Scheduled Jobs

Jobs that can not be dispatched immediately due to resource shortage, such as CPUs or software licenses, are put on the job queue.

Jobs are scheduled using the following rules:
  • Scheduling is first determined by the FairShare mechanism. All active FairShare groups, all groups with queued jobs, are ranked based on their distance from the target share of computing resources and the current number of running jobs.

    The FairShare group that is farthest behind the target has rank 0 (zero) and is selected first for scheduling. If none of the jobs from the FairShare group with rank 0 can be dispatched, Accelerator looks at the jobs for the FairShare group for rank +1 and so on.

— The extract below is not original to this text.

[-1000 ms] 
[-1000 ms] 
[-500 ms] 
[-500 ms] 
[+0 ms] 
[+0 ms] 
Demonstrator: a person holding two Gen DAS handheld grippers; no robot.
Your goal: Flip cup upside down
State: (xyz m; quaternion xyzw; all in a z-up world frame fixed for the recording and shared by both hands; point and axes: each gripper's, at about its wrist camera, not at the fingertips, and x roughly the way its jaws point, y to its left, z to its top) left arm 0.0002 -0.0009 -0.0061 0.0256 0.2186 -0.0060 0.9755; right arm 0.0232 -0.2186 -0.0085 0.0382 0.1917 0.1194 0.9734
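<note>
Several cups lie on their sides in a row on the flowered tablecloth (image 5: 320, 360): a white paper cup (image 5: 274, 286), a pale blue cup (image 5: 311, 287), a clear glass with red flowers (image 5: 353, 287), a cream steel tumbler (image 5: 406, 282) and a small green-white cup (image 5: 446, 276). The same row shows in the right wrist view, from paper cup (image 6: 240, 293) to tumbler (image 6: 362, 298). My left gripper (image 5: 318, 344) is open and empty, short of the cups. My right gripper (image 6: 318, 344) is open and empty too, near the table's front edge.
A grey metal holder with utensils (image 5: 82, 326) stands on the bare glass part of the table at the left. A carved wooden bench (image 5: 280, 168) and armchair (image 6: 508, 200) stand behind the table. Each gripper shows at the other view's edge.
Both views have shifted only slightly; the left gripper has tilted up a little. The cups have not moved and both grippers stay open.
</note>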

  • For a given FairShare group, jobs with higher Priority are scheduled ahead of lower priority jobs.
  • For a given FairShare group of a given priority, jobs are scheduled on a first-come first-serve basis.
To check the status of the jobs in the queue, use the command nc summary or check /jobqueue?action=buckets. This page gives a report on all the classes of queued jobs (known as buckets):
  • The characteristics of the bucket: user, group, priority, and tool.
  • The number of jobs in the bucket and the age of the bucket: how long ago a job from that bucket was successfully dispatched.
  • The resources the jobs are waiting for.

Understand Why Jobs are Queued

In addition to the overall information about the job queue and its buckets, you can also query individual jobs or sets, using the CLI, GUI, or browser.
  • From the command line:
    % nc why jobID
  • From the Accelerator GUI, double-click a job and navigate to the Why tab.
  • From the browser, use the Jobs in Queue link from the Workload area of the home page.

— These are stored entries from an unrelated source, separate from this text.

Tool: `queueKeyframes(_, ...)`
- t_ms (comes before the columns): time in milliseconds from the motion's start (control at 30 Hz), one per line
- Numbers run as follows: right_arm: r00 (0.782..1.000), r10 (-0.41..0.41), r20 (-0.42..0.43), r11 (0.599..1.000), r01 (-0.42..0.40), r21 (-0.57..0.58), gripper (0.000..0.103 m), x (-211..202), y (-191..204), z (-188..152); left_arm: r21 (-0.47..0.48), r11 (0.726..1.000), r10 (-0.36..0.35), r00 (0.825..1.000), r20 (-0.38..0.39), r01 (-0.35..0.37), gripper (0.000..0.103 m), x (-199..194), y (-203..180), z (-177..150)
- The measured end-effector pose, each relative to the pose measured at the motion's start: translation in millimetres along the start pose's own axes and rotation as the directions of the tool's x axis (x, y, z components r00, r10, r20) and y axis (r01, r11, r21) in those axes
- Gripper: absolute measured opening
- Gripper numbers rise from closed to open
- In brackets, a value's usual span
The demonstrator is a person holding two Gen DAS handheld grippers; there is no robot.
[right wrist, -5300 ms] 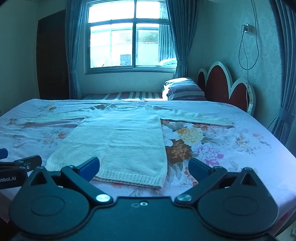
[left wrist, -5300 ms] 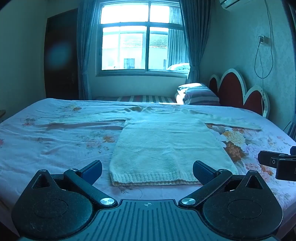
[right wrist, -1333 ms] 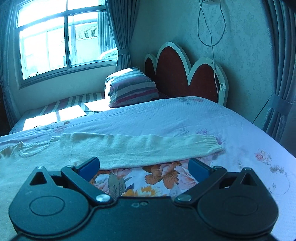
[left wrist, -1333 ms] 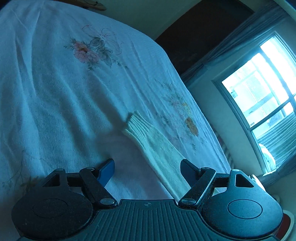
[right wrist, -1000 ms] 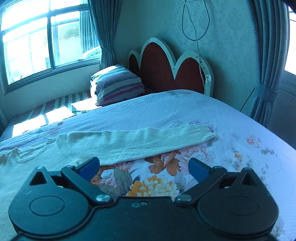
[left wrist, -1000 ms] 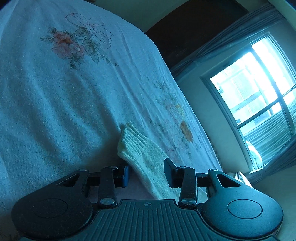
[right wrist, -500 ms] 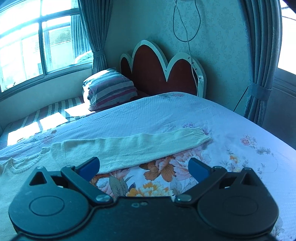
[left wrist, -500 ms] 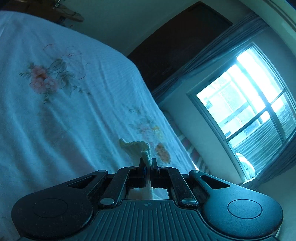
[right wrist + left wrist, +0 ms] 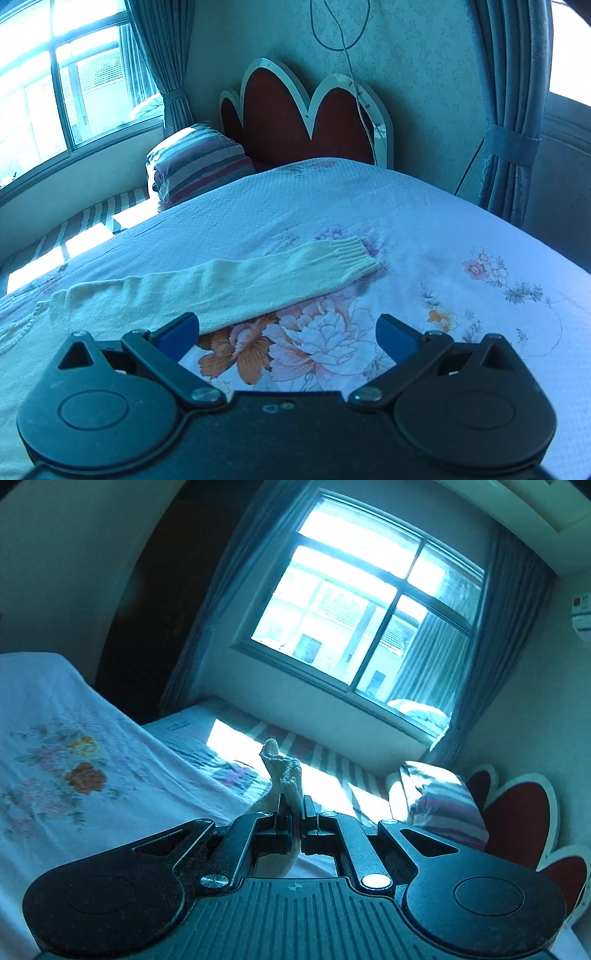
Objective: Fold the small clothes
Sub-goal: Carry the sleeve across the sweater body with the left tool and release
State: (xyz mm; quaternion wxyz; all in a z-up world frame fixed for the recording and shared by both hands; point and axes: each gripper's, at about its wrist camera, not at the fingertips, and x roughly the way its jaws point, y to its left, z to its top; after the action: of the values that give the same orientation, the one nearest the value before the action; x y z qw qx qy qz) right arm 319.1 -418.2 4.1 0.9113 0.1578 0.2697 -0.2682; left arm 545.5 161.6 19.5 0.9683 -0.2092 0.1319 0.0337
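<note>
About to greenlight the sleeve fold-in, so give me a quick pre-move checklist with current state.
1. Left gripper shut on the left sleeve cuff: ok.
2. Cuff lifted off the bedspread: ok.
3. Right gripper open: ok.
4. Right sleeve flat, cuff unfolded: ok.
5. Right gripper lined up on the right sleeve: not ok, only its left finger is over it.
6. Sweater body flat for the fold: cannot tell, mostly out of view.

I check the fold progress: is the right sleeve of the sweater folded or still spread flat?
Spread flat. The right sleeve lies straight on the bedsheet, cuff outward, ahead of the open right gripper.
</note>
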Motion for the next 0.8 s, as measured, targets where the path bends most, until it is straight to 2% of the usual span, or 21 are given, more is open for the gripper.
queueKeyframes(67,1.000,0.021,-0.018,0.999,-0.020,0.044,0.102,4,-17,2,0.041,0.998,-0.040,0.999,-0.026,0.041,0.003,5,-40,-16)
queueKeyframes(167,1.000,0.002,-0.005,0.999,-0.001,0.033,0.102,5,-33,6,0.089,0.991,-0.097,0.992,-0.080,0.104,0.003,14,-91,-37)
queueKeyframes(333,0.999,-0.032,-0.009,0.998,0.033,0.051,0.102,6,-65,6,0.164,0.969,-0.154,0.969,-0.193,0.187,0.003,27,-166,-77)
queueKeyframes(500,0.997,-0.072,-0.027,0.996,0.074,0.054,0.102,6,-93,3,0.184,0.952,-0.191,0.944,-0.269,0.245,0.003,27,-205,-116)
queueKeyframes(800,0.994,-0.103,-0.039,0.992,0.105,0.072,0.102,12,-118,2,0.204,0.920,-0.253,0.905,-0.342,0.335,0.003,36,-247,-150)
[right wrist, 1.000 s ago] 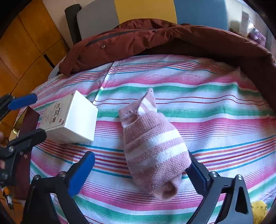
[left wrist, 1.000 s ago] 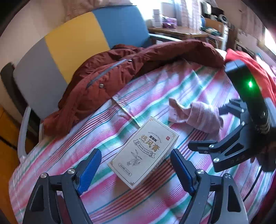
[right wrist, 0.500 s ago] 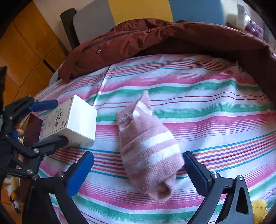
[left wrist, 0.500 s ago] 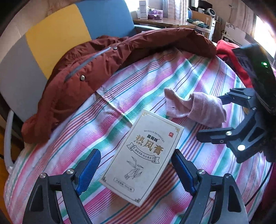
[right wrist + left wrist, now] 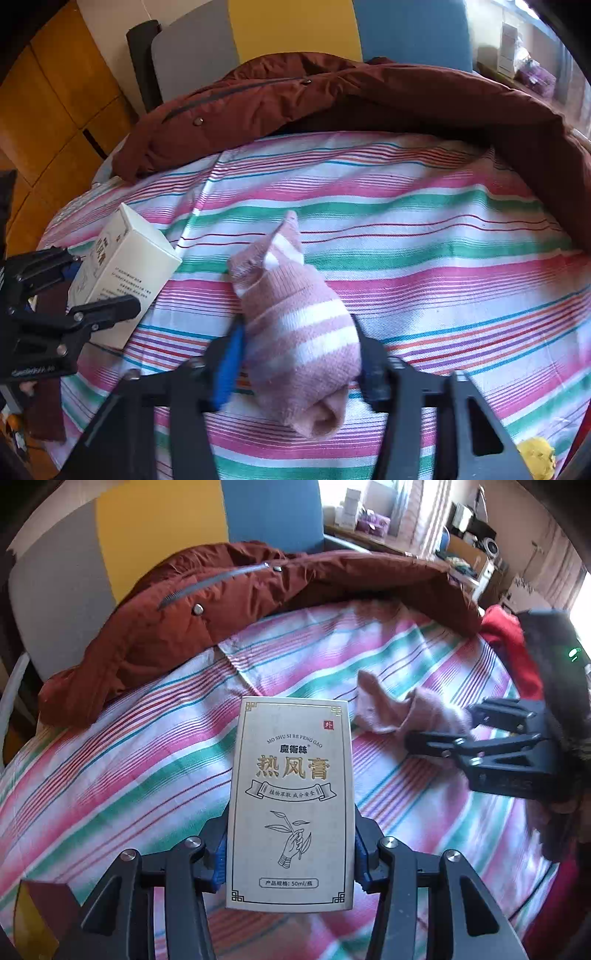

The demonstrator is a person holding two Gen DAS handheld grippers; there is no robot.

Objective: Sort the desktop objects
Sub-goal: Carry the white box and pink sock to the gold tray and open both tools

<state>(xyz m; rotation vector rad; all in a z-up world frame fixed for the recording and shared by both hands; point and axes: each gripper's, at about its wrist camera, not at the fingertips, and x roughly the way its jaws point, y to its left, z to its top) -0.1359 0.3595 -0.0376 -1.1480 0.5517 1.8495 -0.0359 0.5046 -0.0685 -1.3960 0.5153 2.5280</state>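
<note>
A cream box (image 5: 291, 797) with gold Chinese lettering sits between the blue pads of my left gripper (image 5: 290, 853), which is shut on its sides over the striped cloth (image 5: 147, 760). The box also shows in the right wrist view (image 5: 122, 269), held by the left gripper (image 5: 96, 288). A rolled pink and white striped sock (image 5: 299, 336) lies on the cloth, and my right gripper (image 5: 299, 358) is shut on its sides. In the left wrist view the sock (image 5: 402, 705) sits at the tips of the right gripper (image 5: 458, 727).
A rust-brown jacket (image 5: 229, 602) lies along the far edge of the cloth, against a grey, yellow and blue chair back (image 5: 155, 528). A red garment (image 5: 513, 646) lies at the right. A yellow item (image 5: 535, 454) sits at the near right edge.
Both grippers moved forward and closed: the left onto the box, which now stands straight between its pads, the right onto the sock.
</note>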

The nc why command tries to give information about whatever object it is given, whether a job or a file, explaining why the object is in its current state. For example, a job might be waiting for FairShare, or for hardware or software resources. A job could be 'Invalid' because a predecessor dependency has failed, or it has been descheduled after submission, but before it was executed.

The information given as the main reason may not be the only reason a job is waiting. For example, if a job requests both License:foo and Limit:bar, and both are exhausted, it will be hard to tell which is the main wait reason. To save CPU cycles, the NC vovserver stops processing the resources list for additional wait reasons once the first one is encountered.

nc why

Show why a job is in the state it is.

vnc: Usage Message
          Show why a job is in the state it is.
  % nc why [OPTIONS] [ID]
          -h                   -- This help
          -json                -- Format output as JSON (valid for QUEUED or
                                  SCHEDULED jobs only).
          -jsondoc             -- Documentation for the output of the -json
                                  command-line argument.
          % nc why 12345
          % nc why -json 12345
          % nc why -jsondoc